Le racisme environnemental fait référence à la proximité disproportionnée et l’exposition accrue des communautés autochtones, noires et autres minorités raciales aux industries polluantes et aux activités dangereuses pour l’environnement. Au Canada, les communautés autochtones et d’origine africaine de Nouvelle-Écosse ont été les plus touchées par ce type de racisme. Quelques exemples de racisme environnemental en Nouvelle-Écosse : une décharge à ciel ouvert à Africville, des sites d’enfouissement à Shelburne et Lincolnville, une usine de pâtes et papiers dans la Première Nation de Pictou Landing et un pipeline qui traverse le territoire de la Première Nation Sipekne’katik. Un pipeline traverse également la Première Nation Wet’suwet’en en Colombie-Britannique, tandis qu’en Ontario, la Première Nation de Grassy Narrows est contaminée au mercure et plus de 60 installations pétrochimiques entourent la Première Nation Aamjiwnaang.

Dans cette carte du projet ENRICH (en anglais seulement), les « W » représentent des installations d’élimination des déchets, les « T » représentent des centrales thermiques et les « O » représentent d’autres industries toxiques. Les points verts représentent les communautés des Premières Nations, tandis que les points bleus représentent les communautés afro-néo-écossaises. Les anneaux rose-violet autour de chaque point représentent la distance (voir la légende pour l’échelle). Les polygones brun-beige représentent la difficulté matérielle (voir la légende pour l’échelle et les « détails » pour une définition de « difficulté matérielle »).

Qu’est-ce que le racisme environnemental?

À travers l’histoire, le racisme environnemental au Canada a eu un impact disproportionné sur les communautés autochtones et d’origine africaine de Nouvelle-Écosse. Le racisme environnemental englobe les problèmes suivants :

  • La proximité disproportionnée et l’exposition accrue des communautés autochtones, noires et autres minorités raciales aux industries polluantes et aux activités dangereuses pour l’environnement;
  • Le manque de pouvoir politique de ces communautés pour lutter contre l’installation de ces industries chez elles;
  • L’adoption de politiques qui autorisent la mise en œuvre de projets nuisibles dans ces communautés;
  • La lenteur du processus d’élimination des contaminants et des polluants au sein des communautés raciales minoritaires;
  • Le manque de représentation des communautés autochtones, noires et autres minorités raciales dans les principaux groupes environnementaux et dans les conseils, commissions et organismes de réglementation décisionnels.

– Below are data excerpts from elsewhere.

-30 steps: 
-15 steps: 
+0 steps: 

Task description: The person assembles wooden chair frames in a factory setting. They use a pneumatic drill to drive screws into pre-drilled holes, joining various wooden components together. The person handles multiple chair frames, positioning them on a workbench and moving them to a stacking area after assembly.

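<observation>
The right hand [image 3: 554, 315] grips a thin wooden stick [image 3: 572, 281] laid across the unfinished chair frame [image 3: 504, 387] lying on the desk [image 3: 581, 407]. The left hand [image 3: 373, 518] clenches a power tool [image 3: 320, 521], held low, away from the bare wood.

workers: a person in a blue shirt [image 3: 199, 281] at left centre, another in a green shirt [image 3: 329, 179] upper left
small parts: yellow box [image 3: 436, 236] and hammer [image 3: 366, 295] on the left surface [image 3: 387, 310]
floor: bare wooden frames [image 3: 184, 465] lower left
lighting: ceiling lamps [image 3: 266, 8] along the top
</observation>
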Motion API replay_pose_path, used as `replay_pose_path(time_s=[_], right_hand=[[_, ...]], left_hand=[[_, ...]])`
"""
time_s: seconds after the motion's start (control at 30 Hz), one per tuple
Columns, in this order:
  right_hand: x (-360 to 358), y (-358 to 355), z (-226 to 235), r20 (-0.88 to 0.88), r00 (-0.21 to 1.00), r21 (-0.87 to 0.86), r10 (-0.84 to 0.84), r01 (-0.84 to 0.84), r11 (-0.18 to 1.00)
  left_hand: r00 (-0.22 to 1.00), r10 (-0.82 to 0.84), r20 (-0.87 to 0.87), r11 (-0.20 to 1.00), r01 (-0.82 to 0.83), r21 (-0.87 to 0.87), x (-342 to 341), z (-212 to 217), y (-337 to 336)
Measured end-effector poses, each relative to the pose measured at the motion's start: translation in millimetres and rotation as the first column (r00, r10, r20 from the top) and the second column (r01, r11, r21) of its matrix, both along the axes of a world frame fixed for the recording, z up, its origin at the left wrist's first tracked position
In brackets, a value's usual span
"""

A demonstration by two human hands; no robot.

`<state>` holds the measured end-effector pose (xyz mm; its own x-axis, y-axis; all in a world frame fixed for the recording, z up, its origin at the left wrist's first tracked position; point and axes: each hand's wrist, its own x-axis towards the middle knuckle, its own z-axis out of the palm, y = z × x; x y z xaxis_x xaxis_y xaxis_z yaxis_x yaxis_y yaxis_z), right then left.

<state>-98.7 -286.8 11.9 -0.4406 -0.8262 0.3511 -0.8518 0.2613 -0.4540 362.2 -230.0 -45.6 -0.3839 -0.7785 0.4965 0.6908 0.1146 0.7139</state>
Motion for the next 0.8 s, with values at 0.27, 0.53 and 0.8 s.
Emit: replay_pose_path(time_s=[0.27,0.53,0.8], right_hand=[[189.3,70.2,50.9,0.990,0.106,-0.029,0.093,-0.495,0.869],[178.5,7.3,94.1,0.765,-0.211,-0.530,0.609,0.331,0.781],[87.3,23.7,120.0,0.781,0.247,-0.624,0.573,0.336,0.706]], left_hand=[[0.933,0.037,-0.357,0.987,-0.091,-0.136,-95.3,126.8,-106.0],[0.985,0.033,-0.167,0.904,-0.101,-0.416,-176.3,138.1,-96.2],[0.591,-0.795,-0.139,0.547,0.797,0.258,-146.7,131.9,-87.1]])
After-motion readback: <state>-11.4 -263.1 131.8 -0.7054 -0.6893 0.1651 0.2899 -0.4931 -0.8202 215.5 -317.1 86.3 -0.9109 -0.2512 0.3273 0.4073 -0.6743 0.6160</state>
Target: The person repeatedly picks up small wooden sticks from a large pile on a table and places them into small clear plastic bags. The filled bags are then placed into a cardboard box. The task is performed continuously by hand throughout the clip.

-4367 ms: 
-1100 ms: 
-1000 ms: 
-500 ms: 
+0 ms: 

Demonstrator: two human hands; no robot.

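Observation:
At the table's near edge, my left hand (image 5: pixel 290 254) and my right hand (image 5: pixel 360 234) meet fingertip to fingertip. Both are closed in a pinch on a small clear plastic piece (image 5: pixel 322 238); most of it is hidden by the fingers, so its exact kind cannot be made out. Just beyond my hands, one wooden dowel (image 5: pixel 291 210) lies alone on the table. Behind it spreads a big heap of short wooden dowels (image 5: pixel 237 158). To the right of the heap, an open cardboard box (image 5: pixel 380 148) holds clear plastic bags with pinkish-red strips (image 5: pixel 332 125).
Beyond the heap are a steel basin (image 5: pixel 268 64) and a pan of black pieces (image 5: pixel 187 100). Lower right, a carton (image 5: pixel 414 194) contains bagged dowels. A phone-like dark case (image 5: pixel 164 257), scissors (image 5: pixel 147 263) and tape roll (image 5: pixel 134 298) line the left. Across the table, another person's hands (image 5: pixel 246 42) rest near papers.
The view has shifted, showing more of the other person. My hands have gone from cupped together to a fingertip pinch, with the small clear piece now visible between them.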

Exemples de racisme environnemental au Canada

Shelburne, Nouvelle-Écosse

Le site d’enfouissement de Morvan Road est situé à Shelburne, une communauté afro-néo-écossaise, depuis les années 1940. Début 2016, les membres de la communauté font front commun et mettent sur pied la South End Environmental Injustice Society (SEED). SEED est un organisme sans but lucratif dont la mission est centrée sur les effets sociaux et sanitaires du site. On fermera le site fin 2016 grâce aux efforts déployés par la communauté.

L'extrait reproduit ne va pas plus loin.